Dzwoniły po pijaku na 112, ale nie pamiętały po co. Odpowiedzą za bezpodstawne wezwanie

2024-02-16 14:51

Mieszkanki Lipna i Mokowa będą musiały stawić się przed sądem w związku z bezpodstawnymi wezwaniami policji. Obie kobiety składając fałszywe zgłoszenia na numer alarmowy 112, naruszyły przepisy. Dodatkowo były nietrzeźwe. Policja wystąpiła do sądu o nałożenie na nie kary. Szczegóły poniżej.

W poniedziałek, 12 lutego, policjanci otrzymali dwa fałszywe zgłoszenia, które okazały się nieuzasadnione.

Pierwsze wezwanie dotyczyło sytuacji zgłoszonej przez mieszkankę Mokowa. Kobieta zadzwoniła pod numer alarmowy i przekazała niepokojącą informację, po czym nagle przerwała połączenie. Później nie odpowiadała na kolejne połączenia. Funkcjonariusze ustalili jej lokalizację i natychmiast udali się na miejsce. Zastali ją pijaną. Razem z kobietą w mieszkaniu przesiadywał jej partner.

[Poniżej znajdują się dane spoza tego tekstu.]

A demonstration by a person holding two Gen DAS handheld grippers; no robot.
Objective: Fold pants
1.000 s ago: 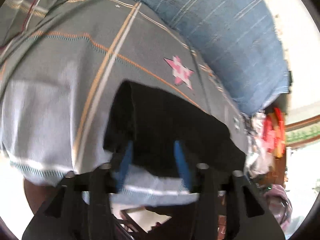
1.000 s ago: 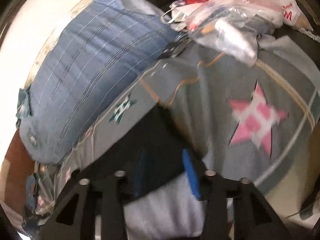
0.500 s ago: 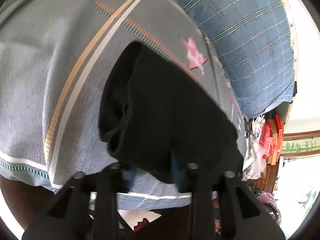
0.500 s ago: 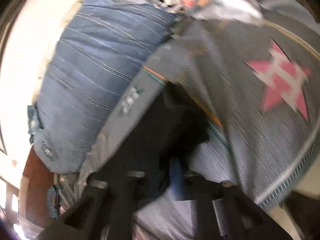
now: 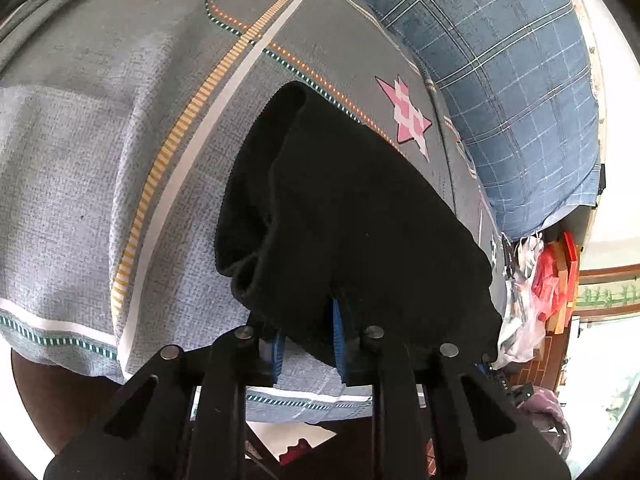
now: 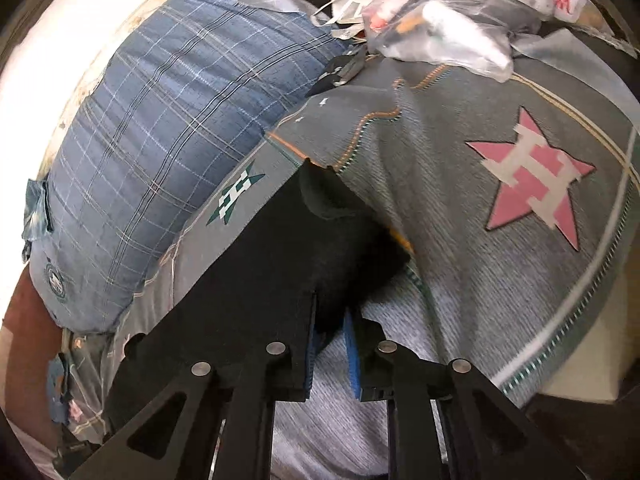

Mieszkanka gminy Dobrzyń nad Wisłą przyznała się, zgłoszenia interwencji na 112. Nie potrafiła jednak wyjaśnić, po co konkretnie zdzwoniła. Funkcjonariusze upewnili się, czy nikomu z obecnych nie zagraża bezpieczeństwo. Następnie poinformowali małżeństwo, że bezpodstawne wezwanie służb może skutkować nałożeniem grzywny oraz złożeniem wniosku o ukaranie kobiety przez sąd.

Drugie zaniepokojenie zgłoszone telefonicznie przekazała policjantom mieszkanka Lipna. Chodziło o awanturę domową. Również w tej sytuacji funkcjonariusze dotarli do osoby zgłaszającej. W Lipnie, pod wskazanym adresem, zastali cztery osoby. Okazało się, że informacja przekazana przez nietrzeźwą kobietę była nieprawdziwa. Jej bezpodstawne wezwanie także zostanie rozpatrzone przez sąd.